Article Schema
The article schema is a format for structured data (schema.org/Article) with which you tell a web page in a machine-readable way that its content is an editorial article. It describes fields such as headline, author, publication date and publisher. This lets search engines and AI systems more reliably recognize the context, authorship and freshness of a text.
Why it matters
An AI assistant or a search engine does not read your page like a human but breaks it down into data points. Without markup, the machine has to guess what is a headline, what is an author name and what is a random block of text. The article schema delivers these answers directly. This increases the likelihood that your content is classified correctly, recognized as a trustworthy source and taken into account in answers or search results. This is especially relevant for AI visibility: systems like ChatGPT or Perplexity prefer content whose origin and freshness are clearly documented. A cleanly marked-up article signals structure and reliability - two things that help decide on a possible mention.
How it works
Technically, you add a small data block to your page's source code, usually in the JSON-LD format (a schema.org notation in JavaScript object syntax).
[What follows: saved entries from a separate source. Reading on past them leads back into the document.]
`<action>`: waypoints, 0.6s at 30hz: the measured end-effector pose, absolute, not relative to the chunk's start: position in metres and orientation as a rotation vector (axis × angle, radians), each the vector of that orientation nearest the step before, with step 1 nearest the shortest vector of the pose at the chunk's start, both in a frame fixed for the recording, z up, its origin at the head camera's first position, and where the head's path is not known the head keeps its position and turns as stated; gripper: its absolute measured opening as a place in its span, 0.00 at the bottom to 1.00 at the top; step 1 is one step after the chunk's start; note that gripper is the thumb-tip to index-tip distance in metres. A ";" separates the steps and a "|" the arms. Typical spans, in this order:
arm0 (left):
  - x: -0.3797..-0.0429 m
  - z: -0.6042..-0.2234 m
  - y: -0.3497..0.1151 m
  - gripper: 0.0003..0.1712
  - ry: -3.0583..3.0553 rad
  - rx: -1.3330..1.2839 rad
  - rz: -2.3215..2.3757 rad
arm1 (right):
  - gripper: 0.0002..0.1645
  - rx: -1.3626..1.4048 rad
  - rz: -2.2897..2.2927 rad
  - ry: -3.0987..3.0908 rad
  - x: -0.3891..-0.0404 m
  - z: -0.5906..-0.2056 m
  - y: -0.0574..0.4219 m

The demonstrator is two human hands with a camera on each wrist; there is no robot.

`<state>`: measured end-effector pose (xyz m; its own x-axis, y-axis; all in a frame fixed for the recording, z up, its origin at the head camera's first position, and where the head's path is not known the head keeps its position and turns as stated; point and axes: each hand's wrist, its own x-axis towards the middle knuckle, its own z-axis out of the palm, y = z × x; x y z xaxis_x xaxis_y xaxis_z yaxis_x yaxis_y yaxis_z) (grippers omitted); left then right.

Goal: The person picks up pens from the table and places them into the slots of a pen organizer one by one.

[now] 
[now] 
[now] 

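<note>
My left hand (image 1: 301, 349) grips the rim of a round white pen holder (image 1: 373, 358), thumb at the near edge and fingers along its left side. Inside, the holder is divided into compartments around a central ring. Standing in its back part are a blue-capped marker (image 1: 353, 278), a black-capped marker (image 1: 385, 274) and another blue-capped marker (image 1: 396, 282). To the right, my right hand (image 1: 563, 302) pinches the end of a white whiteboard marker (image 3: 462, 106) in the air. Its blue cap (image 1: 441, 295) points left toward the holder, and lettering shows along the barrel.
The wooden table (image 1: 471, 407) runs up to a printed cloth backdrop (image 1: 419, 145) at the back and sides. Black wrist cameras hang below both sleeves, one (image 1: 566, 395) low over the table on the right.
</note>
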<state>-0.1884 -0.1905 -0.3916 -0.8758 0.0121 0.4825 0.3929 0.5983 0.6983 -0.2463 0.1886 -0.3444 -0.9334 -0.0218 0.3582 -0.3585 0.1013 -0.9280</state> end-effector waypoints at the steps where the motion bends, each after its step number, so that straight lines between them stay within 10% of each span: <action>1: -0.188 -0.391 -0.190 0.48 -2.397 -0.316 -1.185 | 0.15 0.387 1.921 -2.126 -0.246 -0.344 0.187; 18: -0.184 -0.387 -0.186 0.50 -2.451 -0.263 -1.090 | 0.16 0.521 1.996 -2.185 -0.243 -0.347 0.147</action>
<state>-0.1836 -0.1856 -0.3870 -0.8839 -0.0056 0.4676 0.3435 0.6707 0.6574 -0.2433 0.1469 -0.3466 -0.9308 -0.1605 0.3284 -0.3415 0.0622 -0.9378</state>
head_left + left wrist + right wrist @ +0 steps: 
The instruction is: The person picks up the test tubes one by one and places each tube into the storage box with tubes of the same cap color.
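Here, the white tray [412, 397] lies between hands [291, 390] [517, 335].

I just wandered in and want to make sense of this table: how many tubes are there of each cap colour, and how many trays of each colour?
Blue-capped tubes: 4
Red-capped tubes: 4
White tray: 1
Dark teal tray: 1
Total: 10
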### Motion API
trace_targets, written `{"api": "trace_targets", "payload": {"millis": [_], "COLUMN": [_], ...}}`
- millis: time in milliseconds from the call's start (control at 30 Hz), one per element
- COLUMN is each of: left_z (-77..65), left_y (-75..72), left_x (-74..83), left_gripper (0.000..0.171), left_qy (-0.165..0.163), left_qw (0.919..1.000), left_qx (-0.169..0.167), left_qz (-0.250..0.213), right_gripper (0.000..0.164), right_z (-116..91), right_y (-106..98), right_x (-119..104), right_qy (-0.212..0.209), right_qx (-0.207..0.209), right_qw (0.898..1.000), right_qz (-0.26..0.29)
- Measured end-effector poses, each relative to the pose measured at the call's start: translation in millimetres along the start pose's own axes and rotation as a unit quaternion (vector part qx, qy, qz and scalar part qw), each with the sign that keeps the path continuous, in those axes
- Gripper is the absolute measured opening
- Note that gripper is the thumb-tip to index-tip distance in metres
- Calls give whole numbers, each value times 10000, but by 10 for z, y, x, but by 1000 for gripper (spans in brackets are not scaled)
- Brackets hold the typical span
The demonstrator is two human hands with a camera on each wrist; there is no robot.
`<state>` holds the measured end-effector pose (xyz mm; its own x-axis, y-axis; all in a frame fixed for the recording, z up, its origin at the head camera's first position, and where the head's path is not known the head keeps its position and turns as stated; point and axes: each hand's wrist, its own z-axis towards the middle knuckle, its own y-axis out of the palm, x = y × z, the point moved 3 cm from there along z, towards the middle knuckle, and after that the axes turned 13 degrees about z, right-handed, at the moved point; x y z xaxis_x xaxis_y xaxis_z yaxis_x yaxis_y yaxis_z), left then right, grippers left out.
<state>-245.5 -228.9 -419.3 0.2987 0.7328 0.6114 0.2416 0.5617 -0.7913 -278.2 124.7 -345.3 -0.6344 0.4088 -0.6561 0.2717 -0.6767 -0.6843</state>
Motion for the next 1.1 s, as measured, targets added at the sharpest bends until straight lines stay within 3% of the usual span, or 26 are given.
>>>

It contains field-value pairs such as headline for the heading, author for the writer, datePublished for the publication date and publisher for the publisher. The block is invisible to visitors but directly readable for crawlers and AI systems. You can build the code in manually, have it generated via a plugin, or store it as a template in your content management system. It is important that the marked-up values exactly match the visible page content. Afterward you check the result with a testing tool that shows errors and missing required fields.
Common mistakes
The most common mistake is a contradiction between markup and visible content - for example an author name in the schema that appears nowhere on the page. Search engines treat this as an attempt at manipulation and in the worst case ignore the data entirely. Equally widespread: missing required fields like headline or date, outdated publication dates or a publisher without a logo. Marking up the same article twice with several schema types also causes confusion. So check every page with a validator and keep the data current. An article schema is not a one-off project but must be maintained along with every content change, otherwise its benefit tips into the opposite.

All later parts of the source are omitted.